START DATA SHOWN

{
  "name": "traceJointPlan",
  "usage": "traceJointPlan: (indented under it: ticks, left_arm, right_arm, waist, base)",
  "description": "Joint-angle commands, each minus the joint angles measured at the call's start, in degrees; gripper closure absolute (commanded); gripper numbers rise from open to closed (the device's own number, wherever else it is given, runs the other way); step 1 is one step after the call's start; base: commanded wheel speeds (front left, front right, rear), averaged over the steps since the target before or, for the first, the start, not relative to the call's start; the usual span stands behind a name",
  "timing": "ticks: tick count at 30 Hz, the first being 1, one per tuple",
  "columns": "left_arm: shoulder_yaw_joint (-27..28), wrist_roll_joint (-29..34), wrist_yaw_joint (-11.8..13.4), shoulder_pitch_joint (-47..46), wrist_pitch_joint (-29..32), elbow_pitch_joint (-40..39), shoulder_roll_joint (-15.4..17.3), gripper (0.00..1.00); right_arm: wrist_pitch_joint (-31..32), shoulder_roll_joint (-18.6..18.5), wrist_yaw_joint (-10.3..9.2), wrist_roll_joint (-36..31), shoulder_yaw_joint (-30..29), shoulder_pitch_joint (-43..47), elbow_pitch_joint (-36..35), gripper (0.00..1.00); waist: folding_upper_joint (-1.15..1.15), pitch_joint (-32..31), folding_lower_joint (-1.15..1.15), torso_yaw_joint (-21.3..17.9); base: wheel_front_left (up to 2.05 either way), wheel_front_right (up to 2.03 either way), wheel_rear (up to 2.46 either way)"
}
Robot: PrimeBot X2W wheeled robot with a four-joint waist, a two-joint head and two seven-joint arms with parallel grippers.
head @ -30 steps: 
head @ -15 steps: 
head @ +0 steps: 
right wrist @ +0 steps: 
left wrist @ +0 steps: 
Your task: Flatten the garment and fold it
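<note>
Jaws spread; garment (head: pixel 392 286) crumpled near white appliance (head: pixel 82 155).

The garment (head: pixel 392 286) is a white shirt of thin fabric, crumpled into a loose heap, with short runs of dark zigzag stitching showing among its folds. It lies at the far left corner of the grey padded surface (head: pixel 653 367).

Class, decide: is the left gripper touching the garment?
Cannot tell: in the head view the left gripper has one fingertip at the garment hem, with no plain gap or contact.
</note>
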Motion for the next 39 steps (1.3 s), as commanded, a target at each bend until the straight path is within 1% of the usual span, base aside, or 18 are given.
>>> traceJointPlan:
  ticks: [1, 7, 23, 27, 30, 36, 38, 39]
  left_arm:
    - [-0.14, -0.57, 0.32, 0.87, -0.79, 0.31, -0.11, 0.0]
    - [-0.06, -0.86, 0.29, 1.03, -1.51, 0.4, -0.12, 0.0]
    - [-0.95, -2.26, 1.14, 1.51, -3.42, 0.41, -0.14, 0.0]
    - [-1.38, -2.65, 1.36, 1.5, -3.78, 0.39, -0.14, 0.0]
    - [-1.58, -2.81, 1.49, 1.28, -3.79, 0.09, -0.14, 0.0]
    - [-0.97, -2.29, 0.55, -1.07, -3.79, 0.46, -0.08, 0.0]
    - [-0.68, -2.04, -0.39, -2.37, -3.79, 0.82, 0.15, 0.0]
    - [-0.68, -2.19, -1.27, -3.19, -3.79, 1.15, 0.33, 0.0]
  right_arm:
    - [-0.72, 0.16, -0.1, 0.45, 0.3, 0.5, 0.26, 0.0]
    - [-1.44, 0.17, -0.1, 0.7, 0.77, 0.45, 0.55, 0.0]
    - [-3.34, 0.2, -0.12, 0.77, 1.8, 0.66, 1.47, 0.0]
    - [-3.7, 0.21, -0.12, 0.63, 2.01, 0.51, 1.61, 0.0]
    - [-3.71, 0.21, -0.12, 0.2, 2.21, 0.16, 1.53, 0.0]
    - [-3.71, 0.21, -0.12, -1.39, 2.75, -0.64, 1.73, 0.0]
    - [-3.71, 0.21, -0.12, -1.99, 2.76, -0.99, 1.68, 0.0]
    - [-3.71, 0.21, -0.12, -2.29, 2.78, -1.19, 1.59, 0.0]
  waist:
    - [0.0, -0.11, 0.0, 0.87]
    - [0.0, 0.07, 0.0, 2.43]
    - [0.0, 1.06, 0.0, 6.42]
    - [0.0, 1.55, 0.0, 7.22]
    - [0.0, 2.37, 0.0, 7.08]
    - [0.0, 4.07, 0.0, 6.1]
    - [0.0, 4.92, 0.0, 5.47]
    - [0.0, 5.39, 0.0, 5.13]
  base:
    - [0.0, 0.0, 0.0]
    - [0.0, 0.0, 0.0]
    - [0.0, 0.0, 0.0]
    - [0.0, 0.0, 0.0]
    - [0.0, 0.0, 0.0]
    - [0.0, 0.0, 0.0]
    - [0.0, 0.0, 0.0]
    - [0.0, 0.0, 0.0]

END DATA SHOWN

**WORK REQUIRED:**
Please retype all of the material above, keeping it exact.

**RESPONSE BELOW:**
{
  "name": "traceJointPlan",
  "usage": "traceJointPlan: (indented under it: ticks, left_arm, right_arm, waist, base)",
  "description": "Joint-angle commands, each minus the joint angles measured at the call's start, in degrees; gripper closure absolute (commanded); gripper numbers rise from open to closed (the device's own number, wherever else it is given, runs the other way); step 1 is one step after the call's start; base: commanded wheel speeds (front left, front right, rear), averaged over the steps since the target before or, for the first, the start, not relative to the call's start; the usual span stands behind a name",
  "timing": "ticks: tick count at 30 Hz, the first being 1, one per tuple",
  "columns": "left_arm: shoulder_yaw_joint (-27..28), wrist_roll_joint (-29..34), wrist_yaw_joint (-11.8..13.4), shoulder_pitch_joint (-47..46), wrist_pitch_joint (-29..32), elbow_pitch_joint (-40..39), shoulder_roll_joint (-15.4..17.3), gripper (0.00..1.00); right_arm: wrist_pitch_joint (-31..32), shoulder_roll_joint (-18.6..18.5), wrist_yaw_joint (-10.3..9.2), wrist_roll_joint (-36..31), shoulder_yaw_joint (-30..29), shoulder_pitch_joint (-43..47), elbow_pitch_joint (-36..35), gripper (0.00..1.00); waist: folding_upper_joint (-1.15..1.15), pitch_joint (-32..31), folding_lower_joint (-1.15..1.15), torso_yaw_joint (-21.3..17.9); base: wheel_front_left (up to 2.05 either way), wheel_front_right (up to 2.03 either way), wheel_rear (up to 2.46 either way)"
}
Robot: PrimeBot X2W wheeled robot with a four-joint waist, a two-joint head and two seven-joint arms with parallel grippers.
head @ -30 steps: 
head @ -15 steps: 
head @ +0 steps: 
right wrist @ +0 steps: 
left wrist @ +0 steps: 
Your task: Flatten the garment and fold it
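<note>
Jaws spread; garment (head: pixel 392 286) crumpled near white appliance (head: pixel 82 155).

The garment (head: pixel 392 286) is a white shirt of thin fabric, crumpled into a loose heap, with short runs of dark zigzag stitching showing among its folds. It lies at the far left corner of the grey padded surface (head: pixel 653 367).

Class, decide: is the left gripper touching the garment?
Cannot tell: in the head view the left gripper has one fingertip at the garment hem, with no plain gap or contact.
</note>
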Motion for the next 39 steps (1.3 s), as commanded, a target at each bend until the straight path is within 1% of the usual span, base aside, or 18 are given.
>>> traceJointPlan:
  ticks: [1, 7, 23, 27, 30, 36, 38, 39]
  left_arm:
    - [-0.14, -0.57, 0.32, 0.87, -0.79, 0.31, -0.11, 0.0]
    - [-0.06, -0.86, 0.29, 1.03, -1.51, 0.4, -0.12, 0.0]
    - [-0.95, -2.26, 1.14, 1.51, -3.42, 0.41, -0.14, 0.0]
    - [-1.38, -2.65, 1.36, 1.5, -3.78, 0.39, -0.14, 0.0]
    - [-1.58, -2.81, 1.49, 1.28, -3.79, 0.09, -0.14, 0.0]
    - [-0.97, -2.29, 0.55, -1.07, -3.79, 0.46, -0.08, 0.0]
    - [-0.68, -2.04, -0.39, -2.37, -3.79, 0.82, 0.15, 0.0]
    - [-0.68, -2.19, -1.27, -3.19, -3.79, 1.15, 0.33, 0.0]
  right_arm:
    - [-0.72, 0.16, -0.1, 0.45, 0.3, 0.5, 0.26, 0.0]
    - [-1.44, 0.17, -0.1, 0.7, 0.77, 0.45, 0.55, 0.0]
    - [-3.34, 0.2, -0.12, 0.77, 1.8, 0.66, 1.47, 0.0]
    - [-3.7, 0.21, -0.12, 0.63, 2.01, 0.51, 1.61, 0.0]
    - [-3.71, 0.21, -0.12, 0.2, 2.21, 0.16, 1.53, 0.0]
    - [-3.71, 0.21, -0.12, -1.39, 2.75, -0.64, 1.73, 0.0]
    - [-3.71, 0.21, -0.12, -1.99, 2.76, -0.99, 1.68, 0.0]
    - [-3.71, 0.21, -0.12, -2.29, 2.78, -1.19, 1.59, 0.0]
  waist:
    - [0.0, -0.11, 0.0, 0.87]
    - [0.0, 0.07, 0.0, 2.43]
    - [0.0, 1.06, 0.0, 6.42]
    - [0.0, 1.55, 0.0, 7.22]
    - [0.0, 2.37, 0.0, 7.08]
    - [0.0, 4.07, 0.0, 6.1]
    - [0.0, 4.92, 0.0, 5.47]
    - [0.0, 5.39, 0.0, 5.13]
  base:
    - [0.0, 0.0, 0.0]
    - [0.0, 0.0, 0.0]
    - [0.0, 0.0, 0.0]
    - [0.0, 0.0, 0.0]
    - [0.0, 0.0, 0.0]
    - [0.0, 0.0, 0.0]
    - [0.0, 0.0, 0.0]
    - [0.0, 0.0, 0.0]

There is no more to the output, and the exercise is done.